Data in this exercise below:

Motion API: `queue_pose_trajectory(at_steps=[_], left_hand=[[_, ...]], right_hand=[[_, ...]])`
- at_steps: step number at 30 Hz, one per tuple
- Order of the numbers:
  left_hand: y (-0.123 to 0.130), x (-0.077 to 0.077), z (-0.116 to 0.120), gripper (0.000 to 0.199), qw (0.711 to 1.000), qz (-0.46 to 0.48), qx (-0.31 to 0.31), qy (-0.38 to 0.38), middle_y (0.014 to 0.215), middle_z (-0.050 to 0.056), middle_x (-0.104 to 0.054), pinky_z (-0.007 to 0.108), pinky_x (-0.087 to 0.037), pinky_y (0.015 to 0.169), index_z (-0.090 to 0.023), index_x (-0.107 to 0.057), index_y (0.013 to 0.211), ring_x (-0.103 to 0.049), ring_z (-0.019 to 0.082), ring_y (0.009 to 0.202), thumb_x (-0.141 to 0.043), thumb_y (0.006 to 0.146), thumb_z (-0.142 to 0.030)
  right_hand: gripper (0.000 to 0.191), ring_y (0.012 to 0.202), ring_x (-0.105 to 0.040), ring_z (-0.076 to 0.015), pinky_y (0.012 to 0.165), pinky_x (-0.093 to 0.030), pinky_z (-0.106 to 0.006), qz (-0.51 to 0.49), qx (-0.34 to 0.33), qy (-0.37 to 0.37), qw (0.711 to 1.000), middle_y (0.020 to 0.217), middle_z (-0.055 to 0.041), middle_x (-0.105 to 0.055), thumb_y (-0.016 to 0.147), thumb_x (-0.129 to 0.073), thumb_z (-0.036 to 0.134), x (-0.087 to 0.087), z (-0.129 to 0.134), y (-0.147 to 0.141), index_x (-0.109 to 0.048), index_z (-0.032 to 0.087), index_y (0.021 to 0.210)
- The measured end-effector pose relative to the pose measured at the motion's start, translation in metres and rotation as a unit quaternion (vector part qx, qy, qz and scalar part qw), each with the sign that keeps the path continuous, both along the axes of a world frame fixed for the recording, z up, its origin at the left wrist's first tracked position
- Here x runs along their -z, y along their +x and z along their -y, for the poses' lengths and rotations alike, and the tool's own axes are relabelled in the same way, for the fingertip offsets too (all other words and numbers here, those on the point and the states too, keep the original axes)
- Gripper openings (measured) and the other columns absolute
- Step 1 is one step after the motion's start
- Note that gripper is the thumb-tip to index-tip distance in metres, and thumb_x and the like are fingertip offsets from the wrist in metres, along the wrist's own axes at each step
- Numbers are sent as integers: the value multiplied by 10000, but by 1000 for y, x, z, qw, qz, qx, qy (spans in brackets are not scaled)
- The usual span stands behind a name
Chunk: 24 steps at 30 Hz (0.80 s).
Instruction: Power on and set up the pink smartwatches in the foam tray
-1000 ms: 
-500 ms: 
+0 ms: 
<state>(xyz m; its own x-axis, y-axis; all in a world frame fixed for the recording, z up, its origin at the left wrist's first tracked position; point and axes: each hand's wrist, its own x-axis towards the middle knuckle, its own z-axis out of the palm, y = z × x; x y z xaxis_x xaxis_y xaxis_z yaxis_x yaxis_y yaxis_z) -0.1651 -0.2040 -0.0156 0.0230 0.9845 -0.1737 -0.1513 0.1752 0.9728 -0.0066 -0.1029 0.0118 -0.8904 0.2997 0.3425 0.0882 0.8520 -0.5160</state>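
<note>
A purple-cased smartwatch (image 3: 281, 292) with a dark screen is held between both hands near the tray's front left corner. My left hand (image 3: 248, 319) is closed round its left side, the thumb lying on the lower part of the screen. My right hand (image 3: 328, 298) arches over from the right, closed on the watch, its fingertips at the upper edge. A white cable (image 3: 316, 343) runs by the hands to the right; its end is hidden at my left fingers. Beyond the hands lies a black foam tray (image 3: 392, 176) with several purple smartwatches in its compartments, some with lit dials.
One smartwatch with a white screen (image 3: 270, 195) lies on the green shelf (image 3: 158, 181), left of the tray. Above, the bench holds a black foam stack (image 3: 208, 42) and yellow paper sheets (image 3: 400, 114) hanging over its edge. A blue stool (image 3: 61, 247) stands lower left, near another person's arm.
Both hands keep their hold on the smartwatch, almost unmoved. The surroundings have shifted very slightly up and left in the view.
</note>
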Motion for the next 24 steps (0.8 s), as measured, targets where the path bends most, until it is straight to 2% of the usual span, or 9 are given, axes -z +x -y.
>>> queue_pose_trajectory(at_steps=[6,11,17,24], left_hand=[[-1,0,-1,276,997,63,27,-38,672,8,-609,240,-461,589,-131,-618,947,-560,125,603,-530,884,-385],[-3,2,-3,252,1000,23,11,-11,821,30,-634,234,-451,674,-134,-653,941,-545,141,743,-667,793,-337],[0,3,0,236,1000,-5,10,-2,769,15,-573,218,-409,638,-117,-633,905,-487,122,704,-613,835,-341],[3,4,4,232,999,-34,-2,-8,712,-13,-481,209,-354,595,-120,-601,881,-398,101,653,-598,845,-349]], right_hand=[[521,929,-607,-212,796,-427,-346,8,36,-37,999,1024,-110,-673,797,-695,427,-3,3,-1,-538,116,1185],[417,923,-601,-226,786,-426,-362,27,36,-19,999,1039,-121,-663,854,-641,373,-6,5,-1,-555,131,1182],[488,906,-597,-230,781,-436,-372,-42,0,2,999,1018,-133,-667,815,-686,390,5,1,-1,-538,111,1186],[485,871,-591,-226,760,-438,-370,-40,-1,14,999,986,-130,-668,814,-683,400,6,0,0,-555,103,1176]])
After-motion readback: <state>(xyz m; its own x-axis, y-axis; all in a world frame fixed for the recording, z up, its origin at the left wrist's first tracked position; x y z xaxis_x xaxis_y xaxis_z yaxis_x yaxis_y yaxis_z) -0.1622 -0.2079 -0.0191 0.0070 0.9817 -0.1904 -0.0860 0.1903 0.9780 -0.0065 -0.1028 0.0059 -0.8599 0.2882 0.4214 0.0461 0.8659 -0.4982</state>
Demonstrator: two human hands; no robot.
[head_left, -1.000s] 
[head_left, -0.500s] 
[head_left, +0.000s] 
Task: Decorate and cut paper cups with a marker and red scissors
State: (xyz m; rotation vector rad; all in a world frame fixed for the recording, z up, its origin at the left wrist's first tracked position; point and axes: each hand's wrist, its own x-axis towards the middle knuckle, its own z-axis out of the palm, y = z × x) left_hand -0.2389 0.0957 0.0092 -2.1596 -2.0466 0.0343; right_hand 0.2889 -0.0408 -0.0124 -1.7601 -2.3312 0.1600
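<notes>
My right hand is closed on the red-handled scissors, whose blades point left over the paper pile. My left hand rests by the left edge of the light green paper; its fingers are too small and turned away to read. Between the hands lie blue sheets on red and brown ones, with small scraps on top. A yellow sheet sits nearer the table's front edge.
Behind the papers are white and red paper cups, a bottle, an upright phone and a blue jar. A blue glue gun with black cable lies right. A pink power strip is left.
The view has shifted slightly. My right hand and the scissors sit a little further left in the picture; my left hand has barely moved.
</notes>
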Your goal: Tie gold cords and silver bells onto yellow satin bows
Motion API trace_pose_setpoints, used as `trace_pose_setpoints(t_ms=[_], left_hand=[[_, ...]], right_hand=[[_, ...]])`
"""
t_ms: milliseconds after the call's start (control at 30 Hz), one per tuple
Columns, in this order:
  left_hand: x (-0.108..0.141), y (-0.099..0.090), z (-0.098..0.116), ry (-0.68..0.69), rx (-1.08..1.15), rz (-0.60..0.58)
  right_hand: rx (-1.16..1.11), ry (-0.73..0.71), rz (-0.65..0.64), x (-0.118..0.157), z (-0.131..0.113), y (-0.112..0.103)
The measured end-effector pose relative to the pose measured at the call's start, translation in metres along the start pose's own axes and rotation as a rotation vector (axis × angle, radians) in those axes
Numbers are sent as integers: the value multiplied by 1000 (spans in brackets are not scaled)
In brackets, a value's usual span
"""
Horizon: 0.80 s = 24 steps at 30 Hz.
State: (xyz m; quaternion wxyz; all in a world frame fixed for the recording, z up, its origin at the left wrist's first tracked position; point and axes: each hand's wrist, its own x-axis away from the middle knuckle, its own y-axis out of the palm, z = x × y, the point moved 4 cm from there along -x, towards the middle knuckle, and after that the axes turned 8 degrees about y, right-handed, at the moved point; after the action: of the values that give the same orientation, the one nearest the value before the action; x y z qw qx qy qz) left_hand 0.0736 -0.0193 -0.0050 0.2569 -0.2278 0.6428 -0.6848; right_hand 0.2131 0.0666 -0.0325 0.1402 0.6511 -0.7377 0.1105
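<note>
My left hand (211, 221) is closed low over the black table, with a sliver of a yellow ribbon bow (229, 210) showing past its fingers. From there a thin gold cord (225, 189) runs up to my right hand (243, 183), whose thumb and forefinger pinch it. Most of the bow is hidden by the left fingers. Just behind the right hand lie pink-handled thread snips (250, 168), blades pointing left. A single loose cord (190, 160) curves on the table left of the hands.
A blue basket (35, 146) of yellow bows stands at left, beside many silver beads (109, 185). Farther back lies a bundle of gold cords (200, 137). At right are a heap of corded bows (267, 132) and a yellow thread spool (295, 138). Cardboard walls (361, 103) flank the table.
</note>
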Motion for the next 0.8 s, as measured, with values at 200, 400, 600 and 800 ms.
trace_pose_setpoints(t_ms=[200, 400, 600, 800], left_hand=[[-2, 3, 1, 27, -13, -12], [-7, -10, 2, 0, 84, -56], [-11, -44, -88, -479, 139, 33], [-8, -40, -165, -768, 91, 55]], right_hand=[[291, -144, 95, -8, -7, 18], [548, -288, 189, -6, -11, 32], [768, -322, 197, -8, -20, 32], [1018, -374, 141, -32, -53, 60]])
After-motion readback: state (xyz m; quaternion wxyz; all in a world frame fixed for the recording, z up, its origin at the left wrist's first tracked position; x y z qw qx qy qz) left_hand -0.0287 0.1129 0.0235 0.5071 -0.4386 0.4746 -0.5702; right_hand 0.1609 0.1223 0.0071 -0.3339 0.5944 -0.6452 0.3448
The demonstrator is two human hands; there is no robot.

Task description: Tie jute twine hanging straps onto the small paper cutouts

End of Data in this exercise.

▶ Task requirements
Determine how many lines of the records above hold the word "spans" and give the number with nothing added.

▶ Solution to this problem
2